▶ **Aim of the exercise**: Restate the following data in its entirety, word for word and without images.

═══

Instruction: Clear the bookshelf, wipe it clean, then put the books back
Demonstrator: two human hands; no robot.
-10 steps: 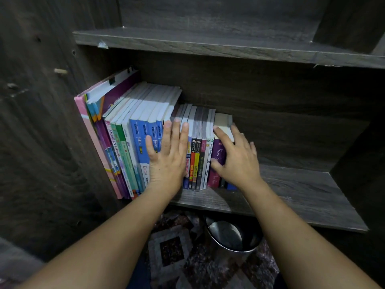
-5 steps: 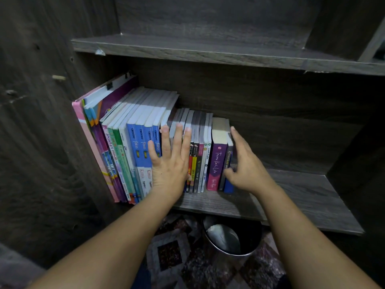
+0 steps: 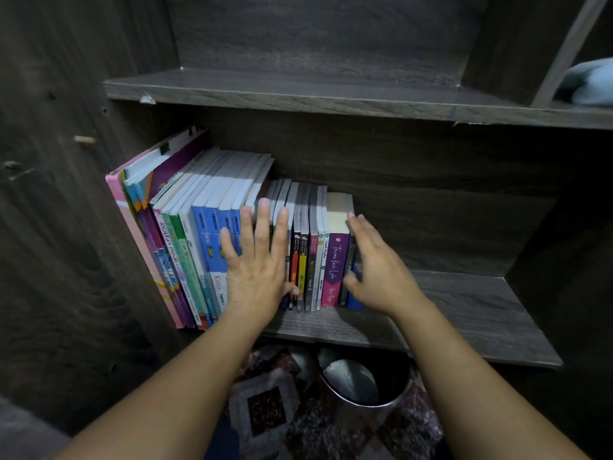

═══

▶ **Output for this task**:
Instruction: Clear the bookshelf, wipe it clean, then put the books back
Demonstrator: two human hands; no robot.
-10 steps: 
-5 steps: 
+0 steps: 

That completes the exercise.